Zack Nado

Artificial intelligence, cats, and space.

About

For a while now I have been advocating for tuning ε in various parts of the modern deep learning stack, and in this post I’ll explain why.

What do I mean by ε?

The fifth letter in the Greek alphabet, ε is usually a nuisance parameter in many modern deep learning techniques. Often inserted in a denominator to avoid division by zero, it is a very small positive constant that is almost always left unchanged, or if it is changed then this fact is not widely appreciated.

This post was motivated by a recent Twitter thread where many people were (understandably) surprised at the large change in performance when changing ε from 10-7 to 10-5 in RMSProp in an A2C RL experiment, but this wasn't the first social media post to wonder about this often forgotten parameter.

Adam, RMSProp, Ada*

In many preconditioned optimizers (Adam, RMSProp, AdaGrad, K-FAC, Shampoo, etc.), there is a multiple of the identity matrix added to the preconditioning matrix before inverting it. In Adam and RMSProp (and the too many variations of them that have recently come up, see Appendix A of [12]), this preconditioning matrix is (approximately) the diagonal of the empirical Fisher matrix (see [15] for a great analysis of the empirical vs true Fishers), and so this ε hyperparameter is just added elementwise to the second moment estimates. Often times this is done to avoid numerical issues with inverting (dividing by) the preconditioner. This works because we know the minimum eigenvalue of the matrix (P + εI) is the mininum eigenvalue of P plus ε, so as long as ε is larger than any negative eigenvales of P then we will have a positive definite matrix which we can invert (the same logic applies with diagonal preconditioners, just with division by zero instead of matrix inversion). See [19] for a discussion of the numerical challenges involved in preconditioned optimization. In addition to this very useful feature, we can also decompose ε into serving another purpose as part of a trust region radius on the optimizer updates (the actual trust region radius depends on both ε and our preconditioner).

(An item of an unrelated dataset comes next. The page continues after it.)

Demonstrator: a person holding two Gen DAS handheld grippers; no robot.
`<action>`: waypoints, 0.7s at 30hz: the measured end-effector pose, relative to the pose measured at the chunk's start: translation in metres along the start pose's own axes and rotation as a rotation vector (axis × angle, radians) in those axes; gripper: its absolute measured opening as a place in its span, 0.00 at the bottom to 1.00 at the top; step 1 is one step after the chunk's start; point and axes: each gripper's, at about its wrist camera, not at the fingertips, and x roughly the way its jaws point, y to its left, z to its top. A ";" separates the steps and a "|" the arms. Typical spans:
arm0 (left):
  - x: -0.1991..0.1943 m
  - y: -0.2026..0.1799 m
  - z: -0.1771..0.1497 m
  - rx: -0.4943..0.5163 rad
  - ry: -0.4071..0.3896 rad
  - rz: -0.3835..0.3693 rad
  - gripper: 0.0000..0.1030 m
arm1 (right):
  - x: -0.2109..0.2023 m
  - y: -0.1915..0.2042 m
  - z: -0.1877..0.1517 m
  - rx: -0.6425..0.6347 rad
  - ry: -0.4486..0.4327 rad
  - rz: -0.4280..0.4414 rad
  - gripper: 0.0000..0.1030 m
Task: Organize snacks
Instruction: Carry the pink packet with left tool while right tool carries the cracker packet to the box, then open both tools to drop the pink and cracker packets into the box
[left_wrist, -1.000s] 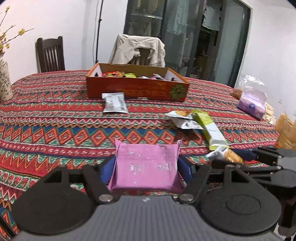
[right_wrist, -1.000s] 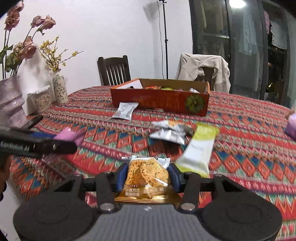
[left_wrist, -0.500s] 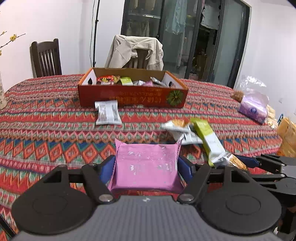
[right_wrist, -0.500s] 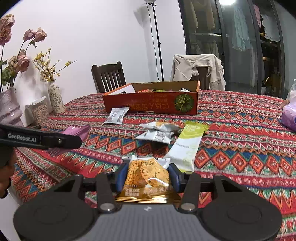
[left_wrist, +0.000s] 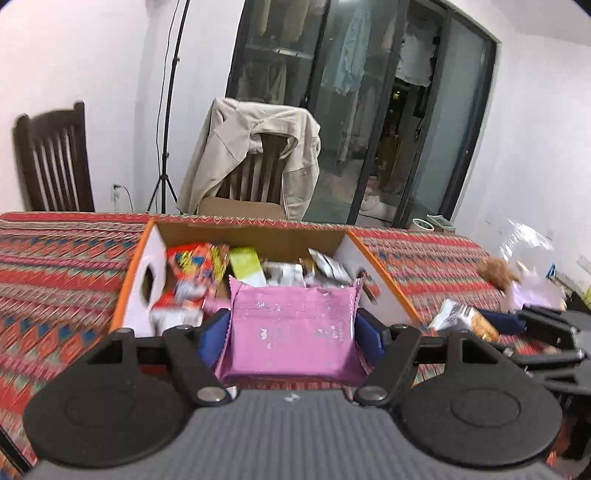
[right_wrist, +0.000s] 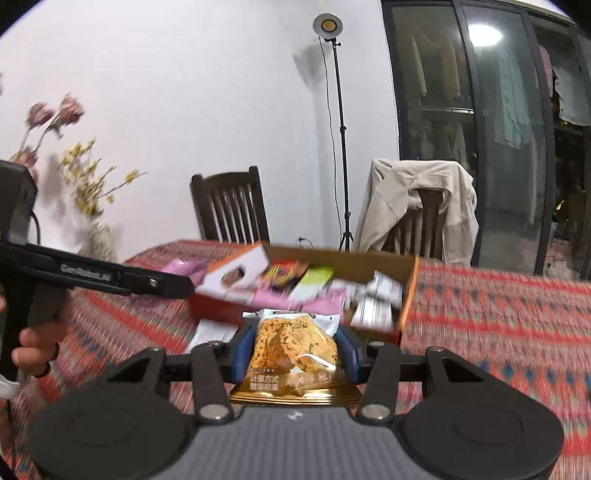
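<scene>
- Left wrist view: left gripper has its blue fingers clenched on a pink snack packet, packet held flat between them, at the near edge of the orange cardboard box.
- Box sits on the patterned red cloth of the surface; inside, blurred: a red-and-yellow packet, a green packet, silver wrappers.
- Right gripper shows at the right edge, just beside the box, grasping a packet with an orange biscuit picture.
- Behind the surface: chair draped with a beige jacket, a dark wooden chair.
- Right wrist view: right gripper, fingers clenched on the gold biscuit packet, held in front of the box, near its right end.
- Left gripper reaches in from the left over the box's left end; pink packet shows at its tip.
- A white packet lies on the surface before the box; details blurred.
- Vase of yellow flowers at left, lamp stand behind.
</scene>
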 end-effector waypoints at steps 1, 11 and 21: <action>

A comparison of preconditioners, from [15].

In each the optimizers listed above, the preconditioner being applied is only an approximation to the true curvature of the loss surface we are optimizing (and are usually derived via second-order Taylor expansions around the current loss). As expected, the approximation will become less accurate the further away we move from the current value of the parameters, and if the approximation is very bad then we may not have to move very far for it to break down. Ideally, the preconditioning would be weaker when we are less confident in its accuracy; luckily, ε gives us a way to control this! Simply put, the larger ε is, the smaller the effect of the preconditioner on our optimizer's update. However, we want to also keep ε, sometimes referred to as damping in this context, as small as possible, because as mentioned above it will get rid of low curvature (small eigenvalue) directions in the preconditioning that are useful to consider when speeding up optimization.

One way to strike a balance between keeping ε small enough to keep low curavture directions around, but also large when we are not confident in our preconditioner approximation, is to change ε during optimization. One way to achieve this is via a heuristic used in the Levenberg-Marquardt algorithm. Put simply, we calculate how much our loss function changed between two updates, and compare this to how much a second-order Taylor expansion of the loss predicted it should change, and if the two are in agreement then we can have confidence in our preconditioner (note that we can use Hessian-vector products to compute the second order term in our Taylor expansion). Each time we calculate this, we increase or decrease the damping (ε) term by a multiplicative factor; see section 6 of the KFAC paper [13] for a more detailed explanation. In the beginning of training, our approximations to the loss surface curvature will likely be very bad: we have not yet warmed up our gradient exponential moving averages used in calculating it, and the loss surface characteristic are changing more rapidly then they will be when we are closer to the optimum, which we usually assume is a well behaved quadratic. Conversely, we want to have the preconditioner have access to as many low curvature directions as possible towards the end of optimization, so we can more accurately pinpoint the bottom of the optimum. While it is not guaranteed that ε will monotonically decrease throughout training with the scheme described above, in my experience on common benchmark problems (ResNets on CIFAR/ImageNet) this rule almost always decreases ε. Therefore I would actually recommend using an exponential decay schedule for ε instead of a fixed value, where the final value is extremely close to zero.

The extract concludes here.